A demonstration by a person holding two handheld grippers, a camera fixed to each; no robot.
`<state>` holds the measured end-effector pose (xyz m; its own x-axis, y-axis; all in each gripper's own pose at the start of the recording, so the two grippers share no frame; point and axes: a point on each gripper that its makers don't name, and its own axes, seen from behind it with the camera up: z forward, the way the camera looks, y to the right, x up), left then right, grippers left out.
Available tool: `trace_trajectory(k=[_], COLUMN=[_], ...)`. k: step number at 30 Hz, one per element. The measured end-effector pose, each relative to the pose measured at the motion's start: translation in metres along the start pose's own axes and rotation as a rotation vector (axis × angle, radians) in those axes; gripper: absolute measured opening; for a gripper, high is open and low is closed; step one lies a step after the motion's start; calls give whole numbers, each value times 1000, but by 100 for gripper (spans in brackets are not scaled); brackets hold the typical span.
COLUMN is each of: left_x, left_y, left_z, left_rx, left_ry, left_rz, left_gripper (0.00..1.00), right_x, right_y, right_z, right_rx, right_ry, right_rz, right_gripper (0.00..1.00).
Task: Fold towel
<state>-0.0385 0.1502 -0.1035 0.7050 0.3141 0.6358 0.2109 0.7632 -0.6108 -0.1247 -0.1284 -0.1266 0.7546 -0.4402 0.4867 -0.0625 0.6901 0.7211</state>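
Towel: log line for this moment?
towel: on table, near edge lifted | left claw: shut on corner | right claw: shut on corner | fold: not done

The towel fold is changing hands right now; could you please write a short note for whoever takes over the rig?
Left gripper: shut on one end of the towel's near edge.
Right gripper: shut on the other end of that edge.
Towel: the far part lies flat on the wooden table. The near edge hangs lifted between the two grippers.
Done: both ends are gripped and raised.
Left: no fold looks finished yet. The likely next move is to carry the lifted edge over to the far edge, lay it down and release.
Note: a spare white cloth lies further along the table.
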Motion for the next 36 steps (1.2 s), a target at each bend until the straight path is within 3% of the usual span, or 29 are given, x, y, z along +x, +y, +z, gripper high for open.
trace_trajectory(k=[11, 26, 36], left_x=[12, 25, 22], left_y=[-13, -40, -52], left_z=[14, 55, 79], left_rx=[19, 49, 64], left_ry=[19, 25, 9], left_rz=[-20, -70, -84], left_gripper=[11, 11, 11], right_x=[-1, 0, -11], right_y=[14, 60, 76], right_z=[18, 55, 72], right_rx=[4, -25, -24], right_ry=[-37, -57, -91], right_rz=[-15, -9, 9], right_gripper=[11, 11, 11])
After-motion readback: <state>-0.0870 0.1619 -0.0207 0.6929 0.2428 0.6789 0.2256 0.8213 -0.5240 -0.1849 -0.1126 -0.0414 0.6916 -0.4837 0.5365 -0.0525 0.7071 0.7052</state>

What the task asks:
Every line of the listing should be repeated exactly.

Answer space:
A demonstration by a person holding two handheld grippers, a camera fixed to each; no robot.
`<state>` holds the measured end-effector pose (xyz m; its own x-axis, y-axis; all in each gripper's own pose at the start of the recording, so the two grippers share no frame; point and axes: a point on each gripper that its makers don't name, and its own axes, seen from behind it with the camera up: z forward, the way the camera looks, y to the right, x up), left then right, grippers left out.
Available tool: `trace_trajectory(k=[_], COLUMN=[_], ...)`. k: step number at 30 Hz, one per element. The measured end-effector pose, each relative to the pose measured at the motion's start: translation in metres along the start pose's own axes and rotation as a rotation vector (axis × angle, radians) in those axes; gripper: absolute measured opening; for a gripper, high is open and low is closed; step one lies a step after the motion's start; calls give whole numbers, each value times 1000, but by 100 for gripper (spans in brackets are not scaled); brackets hold the typical span.
COLUMN is each of: left_x, left_y, left_z, left_rx, left_ry, left_rz, left_gripper (0.00..1.00), right_x, right_y, right_z, right_rx, right_ry, right_rz, right_gripper (0.00..1.00).
Task: Fold towel
<state>-0.0385 0.1502 -0.1035 0.7050 0.3141 0.6358 0.2109 0.7632 -0.6108 -0.1247 -0.1284 -0.1266 0.7546 -0.4402 0.4867 -0.0625 0.6901 0.7211</state>
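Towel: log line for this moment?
towel: on table, near edge lifted | left claw: shut on corner | right claw: shut on corner | fold: not done

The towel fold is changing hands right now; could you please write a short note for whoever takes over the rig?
Left gripper: shut on one end of the towel's near edge.
Right gripper: shut on the other end of that edge.
Towel: the far part lies flat on the wooden table. The near edge hangs lifted between the two grippers.
Done: both ends are gripped and raised.
Left: no fold looks finished yet. The likely next move is to carry the lifted edge over to the far edge, lay it down and release.
Note: a spare white cloth lies further along the table.
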Motion for the next 36 steps (1.2 s), a target at each bend until the straight path is within 3% of the usual span, or 29 are given, x, y, z along +x, +y, +z, gripper high for open.
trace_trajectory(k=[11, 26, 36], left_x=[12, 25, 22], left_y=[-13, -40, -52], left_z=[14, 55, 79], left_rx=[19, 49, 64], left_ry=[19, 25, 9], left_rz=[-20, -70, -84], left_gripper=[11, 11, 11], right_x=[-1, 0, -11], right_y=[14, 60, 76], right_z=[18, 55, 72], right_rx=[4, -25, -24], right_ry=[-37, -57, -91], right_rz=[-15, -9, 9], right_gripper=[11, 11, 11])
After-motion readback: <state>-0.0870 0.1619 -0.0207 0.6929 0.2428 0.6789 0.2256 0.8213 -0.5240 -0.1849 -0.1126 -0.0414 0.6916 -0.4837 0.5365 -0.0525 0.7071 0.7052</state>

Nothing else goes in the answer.